Ghostwriter

How to govern from two places at once? With the swipe of an autopen

  • Larry Downing / Reuters / Corbis

    Barack Obama's autopen does not sleep. So, unlike the President, who was roused from a hotel bed recently at 5:45 a.m. in a French resort town to approve a last-minute extension of the Patriot Act, the machine never missed a wink. As the minutes ticked toward midnight on May 26 in Washington, Obama wrote a document authorizing an immediate phone call from the hotel hallway to the White House, where, in an undisclosed room in the building next door, the contraption whirred into motion. Pen touched legislation, and history was made: a robot signed a bill into law.

    As a legal matter, this extraordinary act was not so controversial. Common law has long held that what matters in signing is intent, not the manual dexterity or personal attention of the signer. Just as wax seals held the power of law in 17th century Britain, U.S. banks accept rubber stamps on checks, even if they're imprinted by a subordinate. In 2005 the Bush Administration drafted a 29-page opinion laying out the legal case for the untested idea of legislative autopen signatures. In contrast to a number of other opinions from the Bush years, Obama's attorneys agreed completely.

    What was remarkable, however, about the President's transatlantic scribble was its violation of the first rule of autopens: you do not talk about the autopen. "It really kind of messes with the myth," explains Automated Signature Technology's Lindsay De Shazo, the son of Robert De Shazo Jr., who first sold the autopen in the U.S. in 1944 and held a monopoly on the business, selling thousands of the things until his death 50 years later.

    The third U.S. President, Thomas Jefferson, was the first to use a machine to record his signature. His device, a pantograph, held a pen that matched the movements of Jefferson's hand on a duplicate piece of paper. The first President to use a machine to sign a document in his absence was Dwight Eisenhower, who employed De Shazo's device when he ran Columbia University in 1949. It looked like a small table with mechanical arms, which followed a mold made from the signature that could be repeated at great speed with just about any type of pen. By the time John Kennedy took office, the autopen had made it into the White House as a time-saving way of handling routine correspondence.

    Stephen Koschal, an autograph dealer in Florida who has written three books on presidential autopen signatures, began collecting copies decades ago, amassing a giant file that he has used to identify, among other curiosities, 26 different autopen signatures employed by Richard Nixon, including three that used just his initials. Ronald Reagan created at least 22 autopen versions of his name, including Dutch and Ron for more personal correspondence. "The White House doesn't like people talking about the autopen," Koschal confirms. But for dealers like him, the autopen matters a great deal: a handwritten signature can easily fetch 10 times more at auction than an automated one.

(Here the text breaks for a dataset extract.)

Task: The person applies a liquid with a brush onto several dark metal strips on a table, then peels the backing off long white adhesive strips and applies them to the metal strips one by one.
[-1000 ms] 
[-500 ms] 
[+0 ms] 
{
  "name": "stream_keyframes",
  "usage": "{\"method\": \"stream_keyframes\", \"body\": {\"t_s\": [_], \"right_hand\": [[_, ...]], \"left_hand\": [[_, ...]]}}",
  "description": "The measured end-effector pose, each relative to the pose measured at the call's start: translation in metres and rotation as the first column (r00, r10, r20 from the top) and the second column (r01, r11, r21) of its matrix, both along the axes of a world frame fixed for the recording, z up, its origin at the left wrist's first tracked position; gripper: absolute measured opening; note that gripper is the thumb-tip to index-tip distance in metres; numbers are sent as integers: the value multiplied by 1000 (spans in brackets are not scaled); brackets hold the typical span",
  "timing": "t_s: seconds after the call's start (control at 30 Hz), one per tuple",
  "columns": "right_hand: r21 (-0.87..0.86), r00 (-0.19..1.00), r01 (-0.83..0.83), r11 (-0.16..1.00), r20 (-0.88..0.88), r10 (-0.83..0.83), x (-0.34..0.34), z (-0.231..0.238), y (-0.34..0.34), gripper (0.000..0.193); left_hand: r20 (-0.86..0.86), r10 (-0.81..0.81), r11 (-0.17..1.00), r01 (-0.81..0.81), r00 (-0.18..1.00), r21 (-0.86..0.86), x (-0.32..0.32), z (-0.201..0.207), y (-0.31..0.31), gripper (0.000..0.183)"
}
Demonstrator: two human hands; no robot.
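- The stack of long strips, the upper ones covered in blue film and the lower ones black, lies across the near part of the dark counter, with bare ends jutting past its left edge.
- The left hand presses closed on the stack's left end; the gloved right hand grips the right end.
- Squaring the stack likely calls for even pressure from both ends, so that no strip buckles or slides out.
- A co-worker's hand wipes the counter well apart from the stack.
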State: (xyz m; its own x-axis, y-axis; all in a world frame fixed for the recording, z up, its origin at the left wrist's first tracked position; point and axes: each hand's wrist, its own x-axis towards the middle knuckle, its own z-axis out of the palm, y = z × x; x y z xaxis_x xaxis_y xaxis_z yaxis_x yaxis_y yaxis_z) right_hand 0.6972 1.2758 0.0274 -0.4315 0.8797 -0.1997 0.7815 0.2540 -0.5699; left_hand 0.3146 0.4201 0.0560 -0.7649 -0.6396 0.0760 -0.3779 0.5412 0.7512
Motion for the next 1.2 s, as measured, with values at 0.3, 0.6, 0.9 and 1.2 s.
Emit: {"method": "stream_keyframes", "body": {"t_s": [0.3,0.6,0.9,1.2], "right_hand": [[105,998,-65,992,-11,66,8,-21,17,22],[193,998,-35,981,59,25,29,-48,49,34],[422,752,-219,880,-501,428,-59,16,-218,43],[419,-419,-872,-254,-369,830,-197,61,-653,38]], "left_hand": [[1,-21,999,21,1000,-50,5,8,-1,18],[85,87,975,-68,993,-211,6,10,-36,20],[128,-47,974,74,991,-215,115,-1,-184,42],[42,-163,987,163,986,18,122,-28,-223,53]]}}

    In fact, it has long been the habit of official Washington to speak of the autopen only as a matter of last resort. Reagan's Housing Secretary, Samuel Pierce, blamed his agency's corrupt funding decisions on the assistant who controlled Pierce's autopen. Vice President Dan Quayle invoked the autopen to explain his signature below a request that a convicted campaign contributor be sent to nicer prison. "There is evidently some letter," pleaded Quayle, "that went out with my name attached to it." For a time, even the attorneys for Ken Lay, the former chairman of Enron, tried to argue that their client could not be held responsible for crimes committed with the Lay autopen.

    The Obama White House, in this case, had no choice but to talk about the autopen, though aides were at pains to say as little as possible. Even after the device was used to extend the FBI's roving-wiretap authority, among other provisions of the law, Obama advisers declined to disclose the make or model of pen that was employed or to make it available for photographs.

    The code of the autopen, in other words, persists.